## Given material
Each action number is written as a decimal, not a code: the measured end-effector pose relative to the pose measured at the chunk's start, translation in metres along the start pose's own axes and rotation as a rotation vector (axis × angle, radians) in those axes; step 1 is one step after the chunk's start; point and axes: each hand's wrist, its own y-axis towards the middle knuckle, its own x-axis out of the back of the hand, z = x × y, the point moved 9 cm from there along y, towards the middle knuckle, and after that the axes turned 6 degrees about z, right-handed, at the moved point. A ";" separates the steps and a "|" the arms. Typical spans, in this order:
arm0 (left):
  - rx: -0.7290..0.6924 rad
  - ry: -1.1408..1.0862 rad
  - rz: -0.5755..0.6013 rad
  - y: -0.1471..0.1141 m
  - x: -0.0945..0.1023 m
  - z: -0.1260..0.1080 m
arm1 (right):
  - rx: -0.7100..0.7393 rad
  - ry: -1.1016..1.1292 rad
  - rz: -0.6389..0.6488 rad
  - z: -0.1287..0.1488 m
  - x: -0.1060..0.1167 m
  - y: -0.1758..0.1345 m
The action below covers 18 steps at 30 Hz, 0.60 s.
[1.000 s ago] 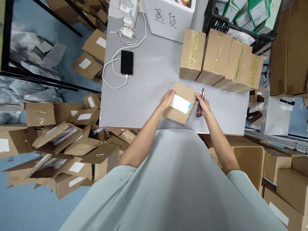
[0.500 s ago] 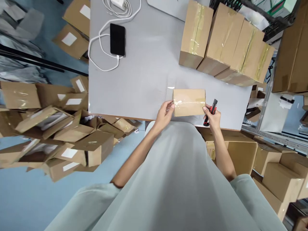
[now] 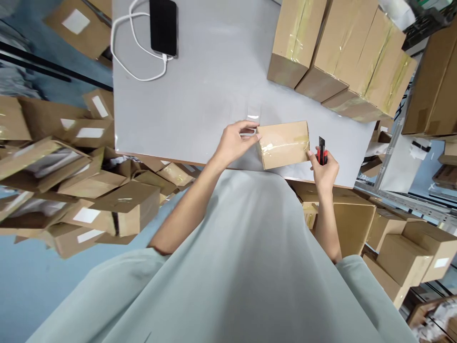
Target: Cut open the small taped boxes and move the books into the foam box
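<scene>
A small taped cardboard box [image 3: 283, 145] sits slightly tilted at the front edge of the grey table [image 3: 200, 109]. Clear tape runs across its upper face. My left hand [image 3: 235, 141] is at the box's left end, its thumb and fingers apart, the tips at or just touching the corner. A red and black utility knife [image 3: 322, 152] is gripped in my right hand [image 3: 325, 171], blade end pointing away from me. The thumb of that hand rests against the box's right end.
Several taped boxes [image 3: 342, 52] stand in a row at the back right. A black phone [image 3: 163, 27] with a white cable [image 3: 137, 76] lies at the back left. Opened cartons [image 3: 117, 200] are heaped on the floor at left; more boxes [image 3: 403, 257] are stacked at right.
The box has turned slightly, its right end swinging away from me. My left hand's fingers have spread at its end, and the knife now points more upright in my right hand.
</scene>
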 end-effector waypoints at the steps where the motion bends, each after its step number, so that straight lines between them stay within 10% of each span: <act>1: 0.005 0.002 0.002 0.002 0.000 0.002 | 0.011 -0.068 -0.020 0.008 0.005 -0.008; 9: 0.036 -0.079 -0.010 0.015 -0.002 0.016 | 0.173 -0.219 0.353 0.077 -0.051 -0.061; 18: 0.069 -0.056 0.117 0.017 0.001 -0.015 | 0.127 -0.396 0.412 0.110 -0.090 -0.069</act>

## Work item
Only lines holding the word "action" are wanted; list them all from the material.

## Answer
Each action number is written as a decimal, not a code: the measured end-effector pose relative to the pose measured at the chunk's start, translation in metres along the start pose's own axes and rotation as a rotation vector (axis × angle, radians) in those axes; step 1 is one step after the chunk's start; point and axes: each hand's wrist, its own y-axis towards the middle knuckle, its own x-axis out of the back of the hand, z = x × y, the point moved 9 cm from there along y, towards the middle knuckle, and after that the axes turned 6 degrees about z, right-handed, at the moved point. A ";" separates the steps and a "|" the arms. Typical spans, in this order:
The action below covers 18 steps at 30 Hz, 0.60 s.

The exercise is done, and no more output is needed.